I have talked to many people about the need for backups and a few years ago did a small presentation to some NZIPP’ers on the tools to help. You would expect that I used a few of these techniques myself and I do. Recently we returned from a lengthy holiday and turning on all the computers turned out to be a sad few minutes and the ruin of my first week home.
For a fast re-cap we all know that we have to backup. And the paranoid people know that you need to backup more than once. These rules were tested for me this last week and it is such a good (or bad) example I thought I should share it with you. When I powered up my array of servers, three of them had hardware faults that resulted in lost data.
Everybody remember RAID for disk? (Redundant Array of Inexpensive Disk). This is our first line of defence. The disks are grouped so that one (RAID5) or two (RAID6) drives just keep a checksum of the data and can be removed or fail without losing anything. If one does fail you can replace it and the system rebuilds the check sum and you are back in business.
So one of my backup systems (a NAS) uses RAID6 because I had so many drives failing in pairs I did not trust RAID5 anymore. But this week, THREE drives failed when I turned on this unit. So this became a dead box and all data on it was lost. I installed some new, larger, drives and recovered it from the second copy of this data I keep on another NAS.
A second backup unit had single drive failure so being RAID5 I just swapped it out and it rebuilt itself. Sadly some corruption meant that it was not possible to access the system using the standard shares. I tried to find a way to solve that problem and keep the data but failed. So even though I did not lose any data a corruption meant I still had to rebuild the machine and copy the data from the second and third tier backups.
This third machine was my main file storage, which is a Windows server that uses RAID5 and mirroring. This lovely machine has run non-stop for 6 years without a hitch. UNTIL last Saturday when I turned it back on. I always say computers fail when you turn them ON so best to leave them on to minimise the opportunity for failure. Luckily my healthy paranoia and the lack of space on this six year old machine (Phase One files are large!) meant that I had planned a replacement server and it was commissioned just a week before we went away.
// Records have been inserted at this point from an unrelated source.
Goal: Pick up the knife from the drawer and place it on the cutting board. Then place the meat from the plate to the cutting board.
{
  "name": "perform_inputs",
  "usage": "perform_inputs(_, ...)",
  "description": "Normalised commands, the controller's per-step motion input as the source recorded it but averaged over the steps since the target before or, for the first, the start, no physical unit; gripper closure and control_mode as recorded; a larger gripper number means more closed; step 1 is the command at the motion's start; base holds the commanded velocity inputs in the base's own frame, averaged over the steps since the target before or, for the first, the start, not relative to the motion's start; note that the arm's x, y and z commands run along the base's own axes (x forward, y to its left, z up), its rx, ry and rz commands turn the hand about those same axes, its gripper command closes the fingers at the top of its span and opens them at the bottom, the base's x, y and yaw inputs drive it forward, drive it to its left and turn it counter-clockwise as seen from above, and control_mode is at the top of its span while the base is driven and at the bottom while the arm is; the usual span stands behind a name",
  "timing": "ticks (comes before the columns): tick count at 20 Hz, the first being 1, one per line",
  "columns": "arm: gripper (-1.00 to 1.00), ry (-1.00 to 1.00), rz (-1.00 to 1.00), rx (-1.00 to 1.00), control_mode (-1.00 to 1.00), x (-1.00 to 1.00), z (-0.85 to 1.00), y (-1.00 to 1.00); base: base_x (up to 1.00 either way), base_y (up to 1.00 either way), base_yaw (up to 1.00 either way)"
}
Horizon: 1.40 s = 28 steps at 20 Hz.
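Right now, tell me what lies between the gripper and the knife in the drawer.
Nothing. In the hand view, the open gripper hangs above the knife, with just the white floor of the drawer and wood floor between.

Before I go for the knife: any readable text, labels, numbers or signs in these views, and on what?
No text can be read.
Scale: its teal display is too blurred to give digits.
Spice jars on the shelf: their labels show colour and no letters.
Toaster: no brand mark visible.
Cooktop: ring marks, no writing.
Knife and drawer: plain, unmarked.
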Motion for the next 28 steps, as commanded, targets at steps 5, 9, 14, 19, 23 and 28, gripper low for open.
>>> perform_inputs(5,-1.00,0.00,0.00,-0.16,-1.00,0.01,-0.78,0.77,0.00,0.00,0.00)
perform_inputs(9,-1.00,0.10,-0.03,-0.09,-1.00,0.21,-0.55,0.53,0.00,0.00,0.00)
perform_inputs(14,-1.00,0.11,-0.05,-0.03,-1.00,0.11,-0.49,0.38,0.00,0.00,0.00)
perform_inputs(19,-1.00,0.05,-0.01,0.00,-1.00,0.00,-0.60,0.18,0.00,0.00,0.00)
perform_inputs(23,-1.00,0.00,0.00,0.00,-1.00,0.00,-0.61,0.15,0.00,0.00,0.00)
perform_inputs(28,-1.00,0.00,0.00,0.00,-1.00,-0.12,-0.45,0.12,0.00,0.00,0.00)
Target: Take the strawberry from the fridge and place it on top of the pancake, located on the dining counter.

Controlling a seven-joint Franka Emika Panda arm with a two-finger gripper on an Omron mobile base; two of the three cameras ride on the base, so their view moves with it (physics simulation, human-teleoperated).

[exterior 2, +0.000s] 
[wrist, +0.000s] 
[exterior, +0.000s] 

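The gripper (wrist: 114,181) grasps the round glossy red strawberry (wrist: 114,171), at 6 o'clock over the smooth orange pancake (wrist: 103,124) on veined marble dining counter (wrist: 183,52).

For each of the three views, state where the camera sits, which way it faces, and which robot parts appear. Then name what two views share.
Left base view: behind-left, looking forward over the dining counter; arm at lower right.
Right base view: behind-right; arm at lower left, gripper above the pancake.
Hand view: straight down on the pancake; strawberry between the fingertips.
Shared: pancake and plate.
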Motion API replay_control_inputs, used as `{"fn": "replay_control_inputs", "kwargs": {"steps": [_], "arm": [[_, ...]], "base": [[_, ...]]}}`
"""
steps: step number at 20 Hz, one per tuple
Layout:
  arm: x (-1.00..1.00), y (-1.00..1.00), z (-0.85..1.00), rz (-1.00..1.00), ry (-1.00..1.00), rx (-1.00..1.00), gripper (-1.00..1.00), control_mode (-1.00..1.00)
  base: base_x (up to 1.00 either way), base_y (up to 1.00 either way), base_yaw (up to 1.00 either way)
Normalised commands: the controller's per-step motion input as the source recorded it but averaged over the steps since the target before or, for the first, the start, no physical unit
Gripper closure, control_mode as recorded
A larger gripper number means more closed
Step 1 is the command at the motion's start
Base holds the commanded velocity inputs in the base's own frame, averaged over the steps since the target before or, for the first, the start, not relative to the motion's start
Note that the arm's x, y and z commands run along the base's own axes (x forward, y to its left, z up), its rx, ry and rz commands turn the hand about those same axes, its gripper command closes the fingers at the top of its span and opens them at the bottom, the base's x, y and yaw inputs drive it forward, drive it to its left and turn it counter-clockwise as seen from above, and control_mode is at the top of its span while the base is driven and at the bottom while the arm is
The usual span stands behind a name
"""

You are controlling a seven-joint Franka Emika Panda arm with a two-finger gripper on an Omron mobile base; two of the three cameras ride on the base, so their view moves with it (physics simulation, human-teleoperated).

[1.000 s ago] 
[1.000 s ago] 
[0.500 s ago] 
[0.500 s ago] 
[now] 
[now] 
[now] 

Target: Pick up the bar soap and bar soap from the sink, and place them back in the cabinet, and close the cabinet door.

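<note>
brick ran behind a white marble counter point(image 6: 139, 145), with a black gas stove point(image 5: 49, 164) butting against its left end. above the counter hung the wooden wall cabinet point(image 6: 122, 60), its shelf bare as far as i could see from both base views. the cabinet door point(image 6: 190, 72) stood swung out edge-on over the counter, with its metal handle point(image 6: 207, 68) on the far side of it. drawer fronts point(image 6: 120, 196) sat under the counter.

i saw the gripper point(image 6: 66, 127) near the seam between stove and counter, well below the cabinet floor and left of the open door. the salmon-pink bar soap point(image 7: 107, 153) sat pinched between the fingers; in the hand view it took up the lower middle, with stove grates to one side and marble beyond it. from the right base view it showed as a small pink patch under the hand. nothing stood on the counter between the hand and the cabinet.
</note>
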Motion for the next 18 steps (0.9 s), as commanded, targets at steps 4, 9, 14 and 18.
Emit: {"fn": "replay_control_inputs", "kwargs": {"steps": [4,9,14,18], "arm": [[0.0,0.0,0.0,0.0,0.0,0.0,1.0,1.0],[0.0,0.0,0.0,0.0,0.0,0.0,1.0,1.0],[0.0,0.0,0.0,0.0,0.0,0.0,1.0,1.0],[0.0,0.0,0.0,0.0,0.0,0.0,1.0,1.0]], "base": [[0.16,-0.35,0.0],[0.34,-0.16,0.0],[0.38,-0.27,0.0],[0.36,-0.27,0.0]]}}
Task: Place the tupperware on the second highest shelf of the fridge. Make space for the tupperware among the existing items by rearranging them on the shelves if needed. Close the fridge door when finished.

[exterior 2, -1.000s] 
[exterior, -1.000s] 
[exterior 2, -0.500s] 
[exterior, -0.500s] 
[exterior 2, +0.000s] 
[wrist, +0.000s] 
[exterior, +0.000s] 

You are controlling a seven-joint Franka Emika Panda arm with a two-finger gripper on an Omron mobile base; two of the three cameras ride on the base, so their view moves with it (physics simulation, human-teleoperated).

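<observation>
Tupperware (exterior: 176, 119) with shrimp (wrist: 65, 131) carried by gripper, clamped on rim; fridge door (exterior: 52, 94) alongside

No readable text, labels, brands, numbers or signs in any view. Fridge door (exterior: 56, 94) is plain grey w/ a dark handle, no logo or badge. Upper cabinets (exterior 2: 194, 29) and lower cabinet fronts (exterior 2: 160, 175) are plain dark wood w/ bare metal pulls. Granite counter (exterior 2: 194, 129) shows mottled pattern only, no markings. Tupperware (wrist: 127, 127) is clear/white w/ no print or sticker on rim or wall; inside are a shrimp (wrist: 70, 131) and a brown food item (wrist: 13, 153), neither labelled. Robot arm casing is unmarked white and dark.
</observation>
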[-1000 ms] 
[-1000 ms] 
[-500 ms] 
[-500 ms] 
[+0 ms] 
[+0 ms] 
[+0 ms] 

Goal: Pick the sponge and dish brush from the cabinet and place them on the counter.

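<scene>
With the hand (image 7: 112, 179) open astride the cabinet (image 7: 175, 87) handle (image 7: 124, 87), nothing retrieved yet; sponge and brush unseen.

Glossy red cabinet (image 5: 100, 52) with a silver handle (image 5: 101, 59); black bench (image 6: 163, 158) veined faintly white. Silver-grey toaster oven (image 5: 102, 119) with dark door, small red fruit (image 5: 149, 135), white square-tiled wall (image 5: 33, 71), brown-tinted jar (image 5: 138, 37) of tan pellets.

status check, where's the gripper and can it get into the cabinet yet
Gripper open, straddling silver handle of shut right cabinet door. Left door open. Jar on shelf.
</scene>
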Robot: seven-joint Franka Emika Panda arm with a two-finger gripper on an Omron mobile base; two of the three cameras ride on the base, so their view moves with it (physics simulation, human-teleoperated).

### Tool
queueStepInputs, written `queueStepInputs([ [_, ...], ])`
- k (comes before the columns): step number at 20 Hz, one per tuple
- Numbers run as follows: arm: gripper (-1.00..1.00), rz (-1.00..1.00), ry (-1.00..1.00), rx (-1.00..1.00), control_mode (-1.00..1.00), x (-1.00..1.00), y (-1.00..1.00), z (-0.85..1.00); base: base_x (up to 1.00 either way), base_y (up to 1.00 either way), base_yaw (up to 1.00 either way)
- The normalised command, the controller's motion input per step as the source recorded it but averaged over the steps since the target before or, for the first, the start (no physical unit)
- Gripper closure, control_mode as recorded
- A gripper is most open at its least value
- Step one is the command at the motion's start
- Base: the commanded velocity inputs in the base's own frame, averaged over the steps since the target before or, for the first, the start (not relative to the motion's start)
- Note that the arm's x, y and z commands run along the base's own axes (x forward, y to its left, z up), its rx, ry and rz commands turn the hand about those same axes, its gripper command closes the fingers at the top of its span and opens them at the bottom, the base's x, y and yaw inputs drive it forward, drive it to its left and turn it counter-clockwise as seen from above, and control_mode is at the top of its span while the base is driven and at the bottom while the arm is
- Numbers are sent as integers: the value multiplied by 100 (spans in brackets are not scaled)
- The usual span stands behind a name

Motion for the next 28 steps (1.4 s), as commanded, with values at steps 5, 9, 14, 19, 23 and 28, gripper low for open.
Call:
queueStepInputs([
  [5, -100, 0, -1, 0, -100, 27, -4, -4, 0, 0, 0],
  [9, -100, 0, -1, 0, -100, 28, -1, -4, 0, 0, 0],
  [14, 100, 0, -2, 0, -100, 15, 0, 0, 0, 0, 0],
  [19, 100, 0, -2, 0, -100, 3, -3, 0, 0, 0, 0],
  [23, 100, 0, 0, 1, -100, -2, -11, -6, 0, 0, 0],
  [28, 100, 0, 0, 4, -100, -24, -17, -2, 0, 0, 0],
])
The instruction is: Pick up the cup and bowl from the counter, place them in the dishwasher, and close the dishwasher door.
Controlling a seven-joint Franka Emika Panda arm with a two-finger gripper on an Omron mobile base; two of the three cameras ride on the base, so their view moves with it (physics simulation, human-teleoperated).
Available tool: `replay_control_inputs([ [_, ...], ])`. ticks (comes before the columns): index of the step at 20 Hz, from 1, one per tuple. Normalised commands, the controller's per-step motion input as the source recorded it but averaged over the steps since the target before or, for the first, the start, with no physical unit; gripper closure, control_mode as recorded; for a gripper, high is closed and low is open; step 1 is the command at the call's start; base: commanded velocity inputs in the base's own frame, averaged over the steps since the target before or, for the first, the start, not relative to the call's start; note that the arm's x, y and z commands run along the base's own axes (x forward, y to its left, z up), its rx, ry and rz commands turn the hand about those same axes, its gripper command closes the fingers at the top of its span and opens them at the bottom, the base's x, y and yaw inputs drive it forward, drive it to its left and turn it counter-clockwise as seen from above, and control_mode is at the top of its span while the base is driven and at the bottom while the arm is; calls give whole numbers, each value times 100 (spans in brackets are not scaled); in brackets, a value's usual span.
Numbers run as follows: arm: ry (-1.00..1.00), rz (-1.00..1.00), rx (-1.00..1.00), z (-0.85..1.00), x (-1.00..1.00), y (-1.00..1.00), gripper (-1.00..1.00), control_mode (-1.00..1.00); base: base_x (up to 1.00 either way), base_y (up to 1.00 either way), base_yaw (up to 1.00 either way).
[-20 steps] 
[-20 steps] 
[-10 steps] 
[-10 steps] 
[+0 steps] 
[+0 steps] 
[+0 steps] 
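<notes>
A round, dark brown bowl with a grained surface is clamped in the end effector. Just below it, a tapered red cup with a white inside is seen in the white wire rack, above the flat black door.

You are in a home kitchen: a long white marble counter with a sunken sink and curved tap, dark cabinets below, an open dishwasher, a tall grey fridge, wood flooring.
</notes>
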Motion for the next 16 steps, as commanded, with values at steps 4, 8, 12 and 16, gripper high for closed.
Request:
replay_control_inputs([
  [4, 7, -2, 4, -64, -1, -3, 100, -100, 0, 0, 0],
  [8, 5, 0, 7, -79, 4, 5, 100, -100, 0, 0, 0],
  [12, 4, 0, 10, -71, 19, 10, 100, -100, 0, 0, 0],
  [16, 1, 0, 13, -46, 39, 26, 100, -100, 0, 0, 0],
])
The only service that was not migrated was the domain controller function (controls logons). Of course I have two machines serving that role so everything still worked and I was able to build a new one quickly, ignoring the old server all together. I don’t know what is wrong with this machine but I was expecting it to fail sometime and will not bother to fix it.
I have 4 copies of pretty much everything here. The servers are backed to a NAS and that NAS is backed up to another. So when the NAS was rebuilt I just copied the data from the third level backup and we are back in action. As a last resort there is of course the off-site backup. I am a little lazy with this one and don’t make them as often as I should. But as some else commented recently if the studio burns down we won’t be so worried about getting everything back.
What is important from my experience, if you don’t want to lose data or think about it as your income stream, are three things.
1. Backup up everything, including the backups
2. Plan to replace equipment before it’s expected life term.
3. It’s not if you lose data, it’s about when and what you can do about it.